◆ Directions for this task ◆
Work out how many lines in the data below include "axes", then reply with that number only.

◆ Given material ◆
*-*-*

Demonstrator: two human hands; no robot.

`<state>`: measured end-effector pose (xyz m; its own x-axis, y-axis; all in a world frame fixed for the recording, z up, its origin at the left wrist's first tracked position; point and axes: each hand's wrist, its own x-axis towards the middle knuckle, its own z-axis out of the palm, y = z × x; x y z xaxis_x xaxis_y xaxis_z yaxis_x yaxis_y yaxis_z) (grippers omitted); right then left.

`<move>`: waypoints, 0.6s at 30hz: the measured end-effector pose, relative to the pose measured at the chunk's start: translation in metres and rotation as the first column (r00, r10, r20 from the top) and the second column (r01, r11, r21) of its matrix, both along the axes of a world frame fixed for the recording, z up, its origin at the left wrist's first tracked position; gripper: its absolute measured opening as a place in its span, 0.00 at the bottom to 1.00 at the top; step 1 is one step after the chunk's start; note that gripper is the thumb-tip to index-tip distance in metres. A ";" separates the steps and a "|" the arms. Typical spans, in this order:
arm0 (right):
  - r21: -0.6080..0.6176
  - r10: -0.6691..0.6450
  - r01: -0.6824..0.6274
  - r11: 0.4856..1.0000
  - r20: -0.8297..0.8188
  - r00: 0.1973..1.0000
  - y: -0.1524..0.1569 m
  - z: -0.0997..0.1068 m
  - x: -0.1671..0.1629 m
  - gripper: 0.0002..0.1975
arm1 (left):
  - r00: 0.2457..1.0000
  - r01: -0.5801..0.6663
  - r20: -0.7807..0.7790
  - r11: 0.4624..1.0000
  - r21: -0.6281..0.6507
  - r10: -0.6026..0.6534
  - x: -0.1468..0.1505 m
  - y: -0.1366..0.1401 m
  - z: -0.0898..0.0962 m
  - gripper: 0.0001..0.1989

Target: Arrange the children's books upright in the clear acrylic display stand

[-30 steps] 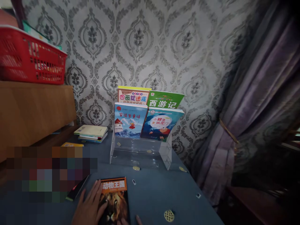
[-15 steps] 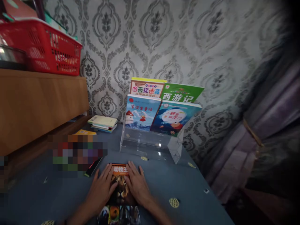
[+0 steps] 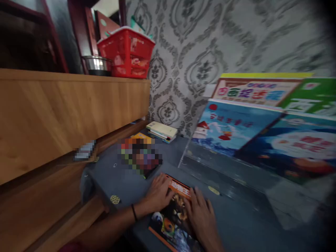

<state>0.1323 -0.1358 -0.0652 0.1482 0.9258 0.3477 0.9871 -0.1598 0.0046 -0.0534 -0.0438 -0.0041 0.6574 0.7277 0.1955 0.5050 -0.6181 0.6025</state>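
Observation:
A dark book with an orange band and a lion on its cover [image 3: 180, 206] lies on the grey-blue table. My left hand [image 3: 160, 191] rests flat along the book's left edge, fingers stretched out, a thin dark band around its wrist. On the right edge lies my right hand [image 3: 201, 210], its fingers spread and slightly blurred. Both hands touch the cover without gripping it. Behind the right hand stands a clear acrylic book stand [image 3: 210, 162]. It carries several picture books, among them a light-blue one [image 3: 233, 122] and a dark-blue one [image 3: 296, 143].
Beyond my left hand lies a pixelated book pile [image 3: 141, 155]. Farther back is a stack of pale books [image 3: 162, 130] near the wall. A wooden cabinet [image 3: 78, 112] on the left bears a red basket [image 3: 128, 52] and a metal pot [image 3: 97, 64]. The table [image 3: 105, 182] has a rounded left edge.
My view has swung left and the stand appears nearer, at the right. The lion book now appears tilted in view. Both hands stay on its edges.

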 end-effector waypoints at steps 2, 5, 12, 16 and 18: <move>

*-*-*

◆ Finished task ◆
2